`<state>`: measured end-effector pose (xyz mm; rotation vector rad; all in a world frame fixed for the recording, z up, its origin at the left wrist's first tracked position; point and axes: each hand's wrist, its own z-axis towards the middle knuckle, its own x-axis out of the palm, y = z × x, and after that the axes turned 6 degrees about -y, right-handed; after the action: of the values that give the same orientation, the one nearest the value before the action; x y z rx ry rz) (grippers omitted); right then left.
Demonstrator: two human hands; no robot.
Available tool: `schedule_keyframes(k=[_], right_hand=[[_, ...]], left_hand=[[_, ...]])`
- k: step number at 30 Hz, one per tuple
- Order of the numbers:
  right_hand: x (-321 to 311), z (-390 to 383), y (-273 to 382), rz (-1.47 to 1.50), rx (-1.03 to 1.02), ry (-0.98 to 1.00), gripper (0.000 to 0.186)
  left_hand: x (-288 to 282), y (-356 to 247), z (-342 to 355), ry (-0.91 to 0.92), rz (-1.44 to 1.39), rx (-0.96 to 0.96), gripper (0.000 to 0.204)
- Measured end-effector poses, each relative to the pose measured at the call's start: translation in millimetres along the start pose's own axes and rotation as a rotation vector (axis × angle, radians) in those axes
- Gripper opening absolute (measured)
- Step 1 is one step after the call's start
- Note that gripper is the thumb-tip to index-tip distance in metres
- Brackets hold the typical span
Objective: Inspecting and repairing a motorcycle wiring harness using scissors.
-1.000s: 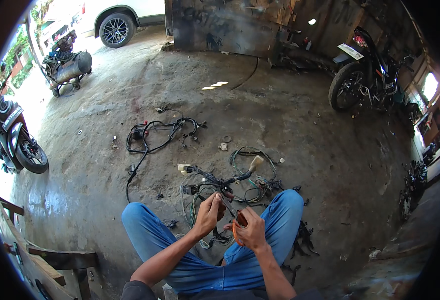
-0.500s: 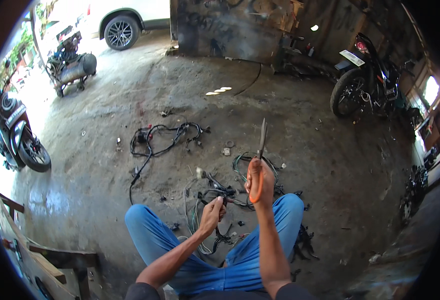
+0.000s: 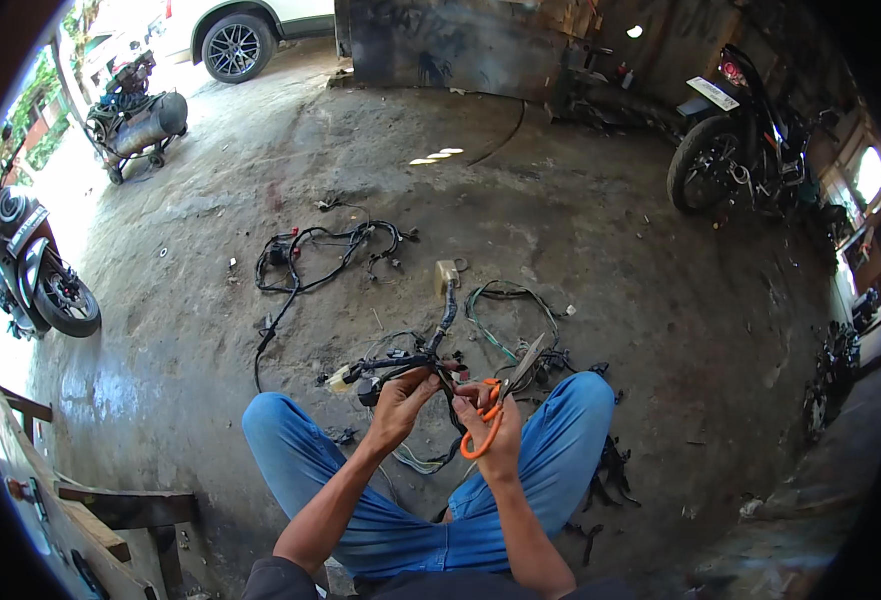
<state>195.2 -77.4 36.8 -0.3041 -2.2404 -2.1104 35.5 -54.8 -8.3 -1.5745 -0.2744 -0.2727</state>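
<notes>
Between my knees my left hand (image 3: 406,402) is closed on a black wiring harness (image 3: 430,358), a bundle of wires with several branches. A taped branch (image 3: 446,315) rises from it to a cream connector block (image 3: 446,274), and a pale connector (image 3: 340,379) shows at its left. My right hand (image 3: 492,430) grips orange-handled scissors (image 3: 480,440), with the blades (image 3: 525,362) pointing up and to the right. The fingertips of that hand are at the harness wires, beside my left hand. What exactly those fingertips pinch is hidden.
Another black harness (image 3: 300,285) lies on the concrete floor ahead to the left. A coil of green and black wires (image 3: 485,300) is just beyond the scissors. Black scraps (image 3: 612,475) lie by my right knee. Motorbikes (image 3: 45,270) (image 3: 740,150) stand at both sides; a wooden bench (image 3: 100,500) is near left.
My right hand has come down and left with the scissors to meet my left hand. The harness has been lifted and spread, with its cream connector block now in sight.
</notes>
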Motion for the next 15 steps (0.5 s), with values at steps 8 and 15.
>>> schedule_keyframes(k=[8, 15], right_hand=[[11, 18, -10, -0.176, -0.185, -0.138, 0.019], [1, 32, -20, 0.164, 0.335, 0.065, 0.02]], left_hand=[[0, 21, -12, -0.011, 0.063, -0.01, 0.028], [8, 19, -17, -0.083, -0.353, -0.29, 0.043]])
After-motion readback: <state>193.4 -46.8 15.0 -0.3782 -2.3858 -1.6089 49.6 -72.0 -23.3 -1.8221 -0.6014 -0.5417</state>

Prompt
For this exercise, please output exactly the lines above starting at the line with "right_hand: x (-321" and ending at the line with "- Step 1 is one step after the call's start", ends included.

Result of this task
  right_hand: x (-321 to 311), z (-390 to 383), y (-273 to 382), rz (-1.47 to 1.50), rx (-1.03 to 1.02), ry (-0.98 to 1.00), gripper (0.000 to 0.186)
  left_hand: x (-288 to 282), y (-356 to 247), z (-342 to 355), ry (-0.91 to 0.92), rz (-1.44 to 1.39), rx (-0.96 to 0.96), gripper (0.000 to 0.204)
- Measured end-effector poses, each relative to the pose measured at the call's start: translation in millimetres along the start pose's own axes and rotation as a rotation vector (axis × angle, radians) in those axes
- Gripper opening absolute (measured)
- Step 1 is one step after the call's start

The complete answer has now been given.